Hopefully you caught the subtle imagery on the cover and have browsed the range of commentaries, including from Aetna and Anthem, on the proposed consolidation of four of the five largest commercial insurance companies in America. You will find the cover story’s analysis of a recent all-member CMS survey and a sample of the verbatim physician responses included with the charts both compelling and alarming. Among the health care policy priorities on our agenda, the patient-centered clinical and economic concerns of physicians will remain a singular priority of CMS along with the liability and professional review environment. We will continue to pursue policy shifts that assure competition over the value of care, not market-share or cost irrespective of that value.

Pursuing these policy shifts will be a grind. There will be no “a-ha” moments and no battlefield epiphanies. The business motives of these companies are structurally in conflict with the clinical motives of physicians. Current and potential imbalances given the proposed mergers in the economic relationships between these companies and physicians are not only unfair, they can be dangerous. The transactions directly involve human lives and their health.

There is no definitive endgame when attempting to set policy guidelines on the size, operations and business relationships between physicians and these proposed leviathans. The process is inherently political. Developing and enacting legislative and regulatory language is complex and urgently needed to reset boundaries. Despite the urgency, this is a long game with recurring adjustments as all the parties involved adapt and evolve to new policy and business model changes over multiple iterations and time.

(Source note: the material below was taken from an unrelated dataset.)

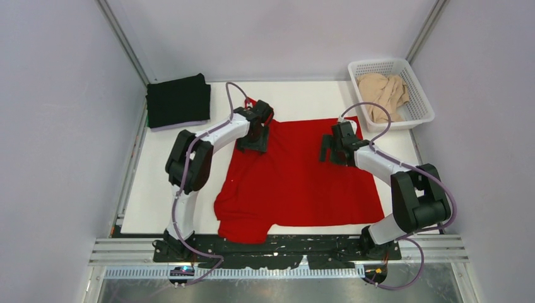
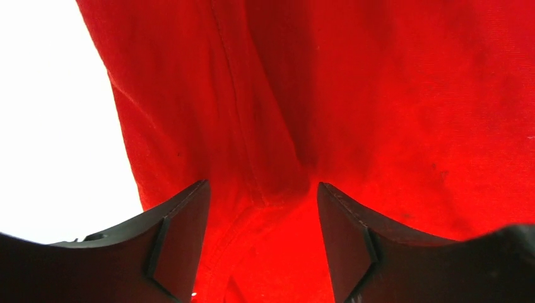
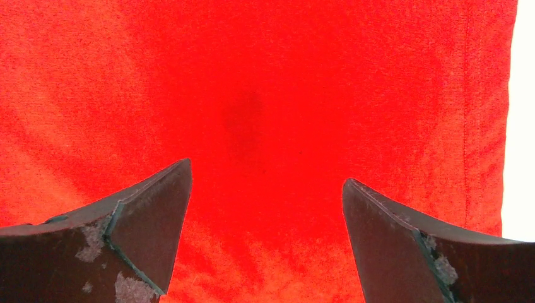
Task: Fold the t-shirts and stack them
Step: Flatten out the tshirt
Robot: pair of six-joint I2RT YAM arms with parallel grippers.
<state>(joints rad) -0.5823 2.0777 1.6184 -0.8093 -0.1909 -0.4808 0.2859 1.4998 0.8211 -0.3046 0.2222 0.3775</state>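
Two open hands just over red t-shirt (image 1: pixel 296 186) lying flat on desk (image 1: pixel 158 183): left hand (image 1: pixel 253 144) at far-left part, right hand (image 1: pixel 329 150) at far-right part. Beige t-shirt (image 1: pixel 385 95) bunched inside white basket (image 1: pixel 424 117).

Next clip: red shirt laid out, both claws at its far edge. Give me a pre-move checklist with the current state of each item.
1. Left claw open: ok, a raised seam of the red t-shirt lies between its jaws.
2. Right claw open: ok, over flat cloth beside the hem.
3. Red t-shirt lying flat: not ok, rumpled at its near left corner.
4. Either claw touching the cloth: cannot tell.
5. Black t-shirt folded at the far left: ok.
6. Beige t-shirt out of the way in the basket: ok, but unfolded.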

Our mediation with Colorado Association of Health Plans (CAHP) ended without resolution on out of network (OON) or the many network issues we surfaced. Complex problems demand collaboration, and we intend to continue a constructive dialogue with CAHP and any individual company that is interested. In the short term, the conversation over the next 60 days moves without much, if any, dialogue into the legislative branch and a network adequacy stakeholder process hosted by the Division of Insurance. We are reasonably certain that some, though not all, of the companies will use their considerable influence to make certain nothing substantive comes from this agency endeavor or out of the legislative branch this year.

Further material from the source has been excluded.